Stored records
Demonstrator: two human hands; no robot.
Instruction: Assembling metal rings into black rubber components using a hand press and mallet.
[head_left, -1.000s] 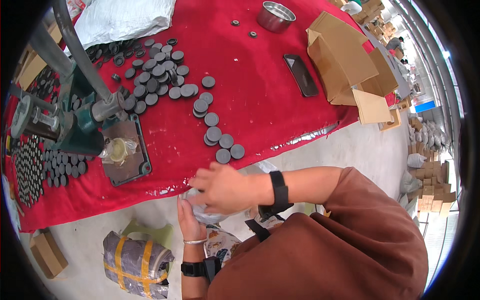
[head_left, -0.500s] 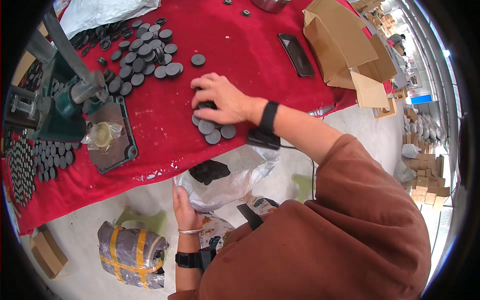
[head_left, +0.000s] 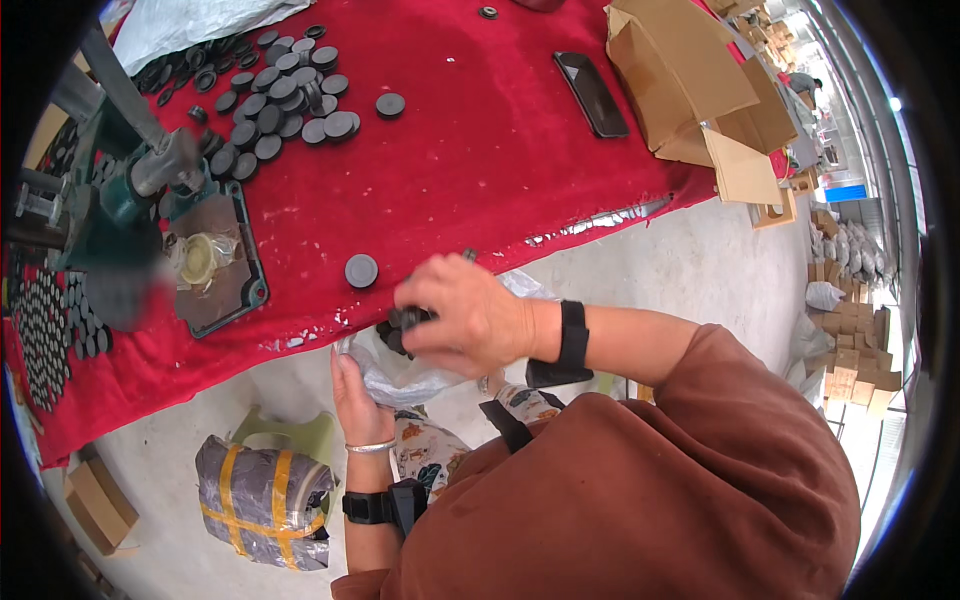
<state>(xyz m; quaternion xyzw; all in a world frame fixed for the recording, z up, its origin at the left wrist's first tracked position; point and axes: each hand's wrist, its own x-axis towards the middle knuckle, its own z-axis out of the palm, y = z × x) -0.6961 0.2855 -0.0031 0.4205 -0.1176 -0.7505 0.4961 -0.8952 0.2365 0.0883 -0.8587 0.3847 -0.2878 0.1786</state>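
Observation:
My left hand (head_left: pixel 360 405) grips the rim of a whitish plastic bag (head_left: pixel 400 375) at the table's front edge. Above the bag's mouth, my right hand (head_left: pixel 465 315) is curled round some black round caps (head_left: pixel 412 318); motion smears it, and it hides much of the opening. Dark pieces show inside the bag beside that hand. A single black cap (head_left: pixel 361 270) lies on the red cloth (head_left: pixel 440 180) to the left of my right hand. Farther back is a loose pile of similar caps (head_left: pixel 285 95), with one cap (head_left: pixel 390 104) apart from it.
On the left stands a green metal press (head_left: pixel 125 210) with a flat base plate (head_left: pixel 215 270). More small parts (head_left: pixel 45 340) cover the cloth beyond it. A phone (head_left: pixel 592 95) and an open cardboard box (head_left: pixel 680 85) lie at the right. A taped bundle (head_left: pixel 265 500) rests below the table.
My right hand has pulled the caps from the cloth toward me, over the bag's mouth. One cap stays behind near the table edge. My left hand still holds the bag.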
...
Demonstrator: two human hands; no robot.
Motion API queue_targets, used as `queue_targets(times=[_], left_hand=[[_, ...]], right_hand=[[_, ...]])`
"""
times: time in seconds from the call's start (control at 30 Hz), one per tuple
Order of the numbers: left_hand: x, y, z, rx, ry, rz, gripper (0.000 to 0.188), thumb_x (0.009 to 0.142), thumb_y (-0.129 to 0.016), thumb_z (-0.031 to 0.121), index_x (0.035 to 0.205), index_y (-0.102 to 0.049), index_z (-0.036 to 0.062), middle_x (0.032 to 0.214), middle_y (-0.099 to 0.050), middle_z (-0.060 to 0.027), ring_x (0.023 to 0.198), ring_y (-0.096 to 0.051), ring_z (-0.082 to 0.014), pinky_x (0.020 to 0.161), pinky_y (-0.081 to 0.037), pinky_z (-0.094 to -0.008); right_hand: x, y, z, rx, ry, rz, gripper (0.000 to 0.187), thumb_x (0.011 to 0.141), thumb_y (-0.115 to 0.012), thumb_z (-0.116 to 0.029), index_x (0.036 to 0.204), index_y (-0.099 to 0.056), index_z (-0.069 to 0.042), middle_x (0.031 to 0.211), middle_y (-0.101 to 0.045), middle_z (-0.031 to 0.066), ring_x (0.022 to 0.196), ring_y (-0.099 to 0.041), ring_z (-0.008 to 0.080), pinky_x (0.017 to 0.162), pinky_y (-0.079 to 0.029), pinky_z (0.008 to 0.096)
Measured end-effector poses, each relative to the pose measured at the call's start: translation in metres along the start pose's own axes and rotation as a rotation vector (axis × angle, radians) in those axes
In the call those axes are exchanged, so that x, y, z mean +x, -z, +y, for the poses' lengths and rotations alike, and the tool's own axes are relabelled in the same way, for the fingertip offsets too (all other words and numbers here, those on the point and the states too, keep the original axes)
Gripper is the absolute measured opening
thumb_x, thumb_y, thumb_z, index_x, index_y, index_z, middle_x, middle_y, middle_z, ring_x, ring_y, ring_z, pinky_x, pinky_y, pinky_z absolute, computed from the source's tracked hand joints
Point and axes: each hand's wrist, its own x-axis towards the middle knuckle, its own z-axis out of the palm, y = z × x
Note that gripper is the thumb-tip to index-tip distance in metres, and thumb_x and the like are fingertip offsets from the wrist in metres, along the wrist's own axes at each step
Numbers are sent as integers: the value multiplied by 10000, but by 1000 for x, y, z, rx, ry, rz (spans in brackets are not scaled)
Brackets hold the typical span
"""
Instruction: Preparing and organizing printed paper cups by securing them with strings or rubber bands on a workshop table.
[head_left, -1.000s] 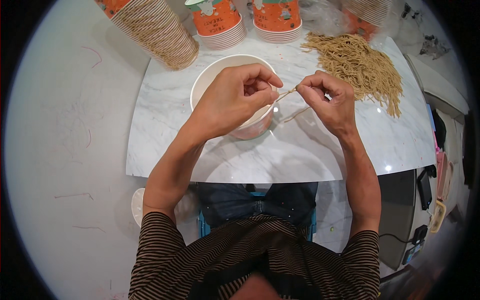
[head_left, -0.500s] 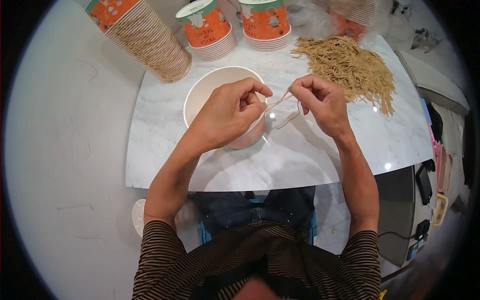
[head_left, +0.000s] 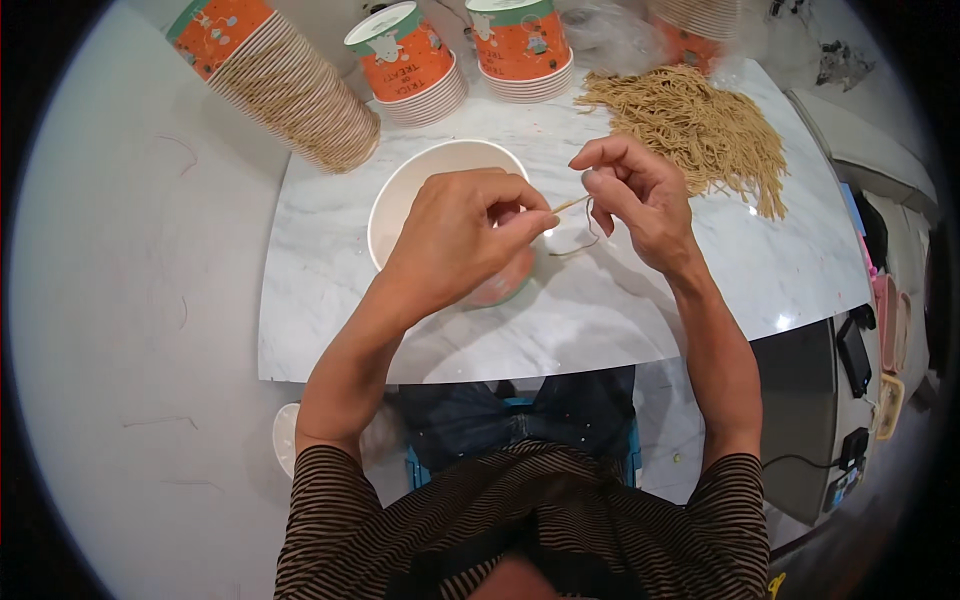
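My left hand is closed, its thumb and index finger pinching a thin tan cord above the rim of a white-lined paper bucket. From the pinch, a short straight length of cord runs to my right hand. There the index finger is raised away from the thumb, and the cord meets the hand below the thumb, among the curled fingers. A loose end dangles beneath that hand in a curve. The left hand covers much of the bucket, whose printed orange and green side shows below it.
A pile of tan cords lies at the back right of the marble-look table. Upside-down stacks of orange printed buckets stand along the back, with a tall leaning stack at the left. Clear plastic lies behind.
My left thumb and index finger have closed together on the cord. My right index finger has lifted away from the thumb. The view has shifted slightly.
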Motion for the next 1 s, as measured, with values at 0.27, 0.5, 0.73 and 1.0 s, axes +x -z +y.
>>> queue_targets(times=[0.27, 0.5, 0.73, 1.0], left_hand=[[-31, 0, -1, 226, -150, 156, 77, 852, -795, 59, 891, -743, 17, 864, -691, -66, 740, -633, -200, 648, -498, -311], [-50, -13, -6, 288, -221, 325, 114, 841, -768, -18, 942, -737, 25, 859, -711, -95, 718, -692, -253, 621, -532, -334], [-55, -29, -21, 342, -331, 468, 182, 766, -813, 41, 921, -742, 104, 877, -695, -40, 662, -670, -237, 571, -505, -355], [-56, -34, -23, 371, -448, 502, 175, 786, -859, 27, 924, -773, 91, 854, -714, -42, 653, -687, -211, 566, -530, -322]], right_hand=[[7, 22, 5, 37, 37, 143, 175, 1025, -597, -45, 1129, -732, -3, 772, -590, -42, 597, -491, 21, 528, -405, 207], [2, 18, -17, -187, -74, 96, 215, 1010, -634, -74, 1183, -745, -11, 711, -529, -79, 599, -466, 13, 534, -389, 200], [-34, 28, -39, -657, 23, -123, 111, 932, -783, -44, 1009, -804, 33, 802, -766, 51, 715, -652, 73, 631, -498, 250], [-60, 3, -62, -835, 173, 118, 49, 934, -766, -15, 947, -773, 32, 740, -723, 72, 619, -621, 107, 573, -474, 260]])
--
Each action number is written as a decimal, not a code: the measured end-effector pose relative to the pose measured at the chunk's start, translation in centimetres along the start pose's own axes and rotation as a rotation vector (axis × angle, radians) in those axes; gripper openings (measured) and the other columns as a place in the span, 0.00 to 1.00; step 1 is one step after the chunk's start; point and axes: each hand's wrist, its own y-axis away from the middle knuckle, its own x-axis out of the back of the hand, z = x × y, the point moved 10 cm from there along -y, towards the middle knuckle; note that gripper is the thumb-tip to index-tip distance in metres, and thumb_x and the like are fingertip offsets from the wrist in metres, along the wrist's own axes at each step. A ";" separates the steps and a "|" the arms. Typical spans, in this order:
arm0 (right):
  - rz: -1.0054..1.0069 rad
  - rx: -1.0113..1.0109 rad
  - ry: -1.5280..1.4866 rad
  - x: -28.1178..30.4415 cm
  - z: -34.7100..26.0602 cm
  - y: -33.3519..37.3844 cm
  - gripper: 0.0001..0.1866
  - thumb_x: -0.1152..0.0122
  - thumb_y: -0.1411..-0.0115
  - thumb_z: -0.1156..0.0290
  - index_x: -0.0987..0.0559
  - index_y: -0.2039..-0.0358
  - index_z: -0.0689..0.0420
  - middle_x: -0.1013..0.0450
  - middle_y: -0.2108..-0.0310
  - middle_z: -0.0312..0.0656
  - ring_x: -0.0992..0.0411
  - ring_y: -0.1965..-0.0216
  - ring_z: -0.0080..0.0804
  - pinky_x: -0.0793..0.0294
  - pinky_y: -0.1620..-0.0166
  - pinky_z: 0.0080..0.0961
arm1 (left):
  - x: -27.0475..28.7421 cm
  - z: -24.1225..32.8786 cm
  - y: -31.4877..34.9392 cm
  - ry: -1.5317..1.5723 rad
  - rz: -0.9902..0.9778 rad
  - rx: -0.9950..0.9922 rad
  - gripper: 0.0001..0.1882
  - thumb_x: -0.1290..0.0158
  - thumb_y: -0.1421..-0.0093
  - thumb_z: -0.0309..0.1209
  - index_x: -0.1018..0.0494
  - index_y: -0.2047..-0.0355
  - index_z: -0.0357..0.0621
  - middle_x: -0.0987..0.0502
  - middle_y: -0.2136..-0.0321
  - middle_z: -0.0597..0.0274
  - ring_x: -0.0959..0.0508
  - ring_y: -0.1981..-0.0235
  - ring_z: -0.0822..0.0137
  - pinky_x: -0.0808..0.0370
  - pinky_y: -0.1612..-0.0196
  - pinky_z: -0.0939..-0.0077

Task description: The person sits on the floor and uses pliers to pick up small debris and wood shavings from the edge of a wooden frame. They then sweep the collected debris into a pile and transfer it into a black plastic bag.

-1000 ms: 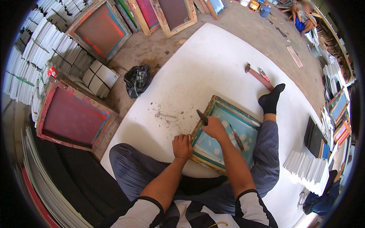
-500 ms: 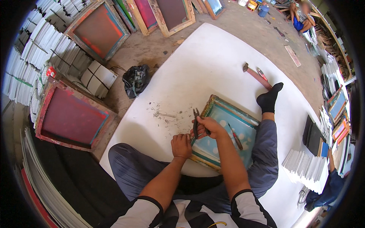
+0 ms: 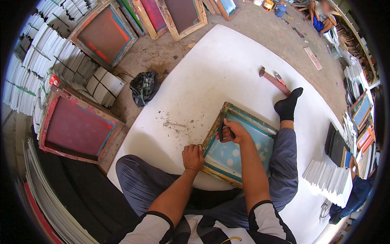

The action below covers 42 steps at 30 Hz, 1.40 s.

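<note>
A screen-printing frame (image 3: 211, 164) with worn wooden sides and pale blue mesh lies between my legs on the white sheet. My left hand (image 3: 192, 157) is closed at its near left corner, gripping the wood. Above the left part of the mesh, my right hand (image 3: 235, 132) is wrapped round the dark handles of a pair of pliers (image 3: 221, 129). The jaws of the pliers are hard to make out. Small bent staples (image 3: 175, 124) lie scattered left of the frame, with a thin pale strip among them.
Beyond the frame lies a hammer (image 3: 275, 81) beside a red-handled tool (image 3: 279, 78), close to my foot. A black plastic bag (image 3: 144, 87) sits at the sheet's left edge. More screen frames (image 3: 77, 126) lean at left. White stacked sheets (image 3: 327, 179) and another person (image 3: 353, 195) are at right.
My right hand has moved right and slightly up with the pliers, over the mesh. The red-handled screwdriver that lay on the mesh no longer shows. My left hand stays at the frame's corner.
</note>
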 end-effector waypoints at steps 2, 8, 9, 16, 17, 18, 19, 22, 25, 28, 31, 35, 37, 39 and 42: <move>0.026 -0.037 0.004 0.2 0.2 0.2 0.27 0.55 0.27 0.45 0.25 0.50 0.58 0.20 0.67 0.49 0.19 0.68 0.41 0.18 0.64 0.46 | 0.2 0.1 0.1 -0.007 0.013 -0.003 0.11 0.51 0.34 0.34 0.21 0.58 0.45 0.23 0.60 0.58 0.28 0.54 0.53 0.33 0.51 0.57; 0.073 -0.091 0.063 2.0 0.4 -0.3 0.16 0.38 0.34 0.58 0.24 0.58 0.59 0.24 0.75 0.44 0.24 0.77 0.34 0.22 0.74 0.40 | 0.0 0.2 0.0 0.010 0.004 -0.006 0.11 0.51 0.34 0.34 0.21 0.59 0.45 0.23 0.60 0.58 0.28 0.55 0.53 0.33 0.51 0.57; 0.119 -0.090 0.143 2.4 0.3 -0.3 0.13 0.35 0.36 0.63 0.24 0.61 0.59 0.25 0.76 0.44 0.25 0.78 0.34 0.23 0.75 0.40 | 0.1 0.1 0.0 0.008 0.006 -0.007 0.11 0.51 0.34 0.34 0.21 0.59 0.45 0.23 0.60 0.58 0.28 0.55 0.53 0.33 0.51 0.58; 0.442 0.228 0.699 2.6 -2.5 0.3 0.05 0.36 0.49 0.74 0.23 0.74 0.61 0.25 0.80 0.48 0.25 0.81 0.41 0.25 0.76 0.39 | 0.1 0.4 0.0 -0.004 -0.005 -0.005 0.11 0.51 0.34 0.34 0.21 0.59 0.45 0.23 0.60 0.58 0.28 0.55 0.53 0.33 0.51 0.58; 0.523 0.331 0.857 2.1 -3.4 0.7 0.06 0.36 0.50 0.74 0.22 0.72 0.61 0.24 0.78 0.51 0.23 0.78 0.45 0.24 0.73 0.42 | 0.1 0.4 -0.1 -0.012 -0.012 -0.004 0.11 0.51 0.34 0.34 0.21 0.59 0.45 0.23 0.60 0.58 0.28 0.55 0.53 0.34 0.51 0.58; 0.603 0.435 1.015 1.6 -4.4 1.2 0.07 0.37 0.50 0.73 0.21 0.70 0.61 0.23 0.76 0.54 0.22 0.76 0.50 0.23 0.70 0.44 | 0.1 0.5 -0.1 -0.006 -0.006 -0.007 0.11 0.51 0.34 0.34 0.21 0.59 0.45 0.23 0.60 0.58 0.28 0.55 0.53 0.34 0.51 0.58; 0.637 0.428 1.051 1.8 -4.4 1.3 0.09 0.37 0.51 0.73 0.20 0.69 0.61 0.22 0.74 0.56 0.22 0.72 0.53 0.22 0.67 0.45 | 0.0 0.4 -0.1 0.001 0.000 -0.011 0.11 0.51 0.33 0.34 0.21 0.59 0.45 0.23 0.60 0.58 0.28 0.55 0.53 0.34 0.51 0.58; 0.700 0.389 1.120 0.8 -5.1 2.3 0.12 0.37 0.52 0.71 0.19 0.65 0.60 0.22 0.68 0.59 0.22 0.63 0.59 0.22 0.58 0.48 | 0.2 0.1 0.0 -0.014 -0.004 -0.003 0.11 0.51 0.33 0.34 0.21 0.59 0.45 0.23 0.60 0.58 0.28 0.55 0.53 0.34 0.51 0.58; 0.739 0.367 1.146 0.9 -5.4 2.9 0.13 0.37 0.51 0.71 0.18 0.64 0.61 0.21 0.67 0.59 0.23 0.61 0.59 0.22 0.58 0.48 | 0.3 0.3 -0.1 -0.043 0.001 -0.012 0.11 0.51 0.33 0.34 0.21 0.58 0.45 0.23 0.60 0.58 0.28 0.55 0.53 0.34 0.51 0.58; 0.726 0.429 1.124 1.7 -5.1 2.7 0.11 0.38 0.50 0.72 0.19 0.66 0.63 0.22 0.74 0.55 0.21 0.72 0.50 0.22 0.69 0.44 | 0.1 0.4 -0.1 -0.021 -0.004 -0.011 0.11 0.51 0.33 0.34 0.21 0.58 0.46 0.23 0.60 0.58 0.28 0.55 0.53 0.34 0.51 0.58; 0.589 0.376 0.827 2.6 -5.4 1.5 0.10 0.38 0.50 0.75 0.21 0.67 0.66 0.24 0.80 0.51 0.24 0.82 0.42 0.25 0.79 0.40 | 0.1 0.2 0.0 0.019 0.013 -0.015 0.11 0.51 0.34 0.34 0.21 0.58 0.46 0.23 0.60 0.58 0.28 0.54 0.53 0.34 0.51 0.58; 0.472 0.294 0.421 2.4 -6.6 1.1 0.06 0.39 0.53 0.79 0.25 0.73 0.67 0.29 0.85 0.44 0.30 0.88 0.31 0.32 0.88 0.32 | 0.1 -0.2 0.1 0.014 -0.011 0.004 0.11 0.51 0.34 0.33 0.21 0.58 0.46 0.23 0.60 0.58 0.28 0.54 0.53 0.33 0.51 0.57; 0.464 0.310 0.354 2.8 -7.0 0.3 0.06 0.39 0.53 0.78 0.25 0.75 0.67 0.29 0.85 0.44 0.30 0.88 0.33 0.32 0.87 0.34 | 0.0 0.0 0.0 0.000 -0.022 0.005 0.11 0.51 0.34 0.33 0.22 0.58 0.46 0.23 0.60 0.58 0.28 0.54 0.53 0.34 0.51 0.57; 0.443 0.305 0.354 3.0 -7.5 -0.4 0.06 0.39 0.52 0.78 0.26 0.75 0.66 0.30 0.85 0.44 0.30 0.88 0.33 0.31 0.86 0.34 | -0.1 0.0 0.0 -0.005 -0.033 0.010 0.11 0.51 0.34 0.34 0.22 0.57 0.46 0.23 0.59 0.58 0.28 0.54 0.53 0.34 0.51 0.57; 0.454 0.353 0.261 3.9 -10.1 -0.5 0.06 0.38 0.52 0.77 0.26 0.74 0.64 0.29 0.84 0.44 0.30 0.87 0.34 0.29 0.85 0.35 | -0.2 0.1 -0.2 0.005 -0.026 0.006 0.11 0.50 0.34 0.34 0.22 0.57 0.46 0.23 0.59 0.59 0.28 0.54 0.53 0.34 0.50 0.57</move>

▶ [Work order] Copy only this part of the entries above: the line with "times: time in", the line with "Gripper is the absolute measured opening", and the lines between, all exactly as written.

▶ [Solution to this exercise]
times: time in seconds from the call's start (control at 30 Hz), one per tuple
Order of the numbers: left_hand: x, y, z, rx, ry, rz, gripper (0.000 to 0.188), thumb_x (0.009 to 0.142), thumb_y (-0.129 to 0.016), thumb_z (-0.031 to 0.121), index_x (0.035 to 0.205), index_y (-0.102 to 0.049), index_z (-0.036 to 0.062), middle_x (0.032 to 0.214), middle_y (-0.099 to 0.050), middle_z (-0.060 to 0.027), ring_x (0.023 to 0.198), ring_y (-0.096 to 0.051), ring_z (-0.082 to 0.014), pinky_x (0.020 to 0.161), pinky_y (-0.081 to 0.037), pinky_z (-0.094 to -0.008); right_hand: x, y, z, rx, ry, rz, gripper (0.000 to 0.187), thumb_x (0.011 to 0.141), thumb_y (-0.115 to 0.012), thumb_z (-0.116 to 0.029), index_x (0.036 to 0.204), index_y (-0.099 to 0.056), index_z (-0.069 to 0.042), middle_x (0.031 to 0.211), middle_y (-0.101 to 0.045), middle_z (-0.031 to 0.066), ring_x (0.022 to 0.196), ring_y (-0.099 to 0.041), ring_z (-0.008 to 0.080), pinky_x (0.017 to 0.162), pinky_y (-0.079 to 0.029), pinky_z (0.008 to 0.096)
Measured end-effector poses, each relative to the pose measured at the call's start: translation in metres along the start pose's own axes and rotation as a rotation vector (axis × angle, radians) in those axes
In the call those axes are exchanged, so that x, y, z mean +x, -z, +y, for the poses' lengths and rotations alike, and the tool's own axes are relabelled in the same way, for the fingertip offsets too (all other words and numbers here, those on the point and the states too, keep the original axes)
Gripper is the absolute measured opening

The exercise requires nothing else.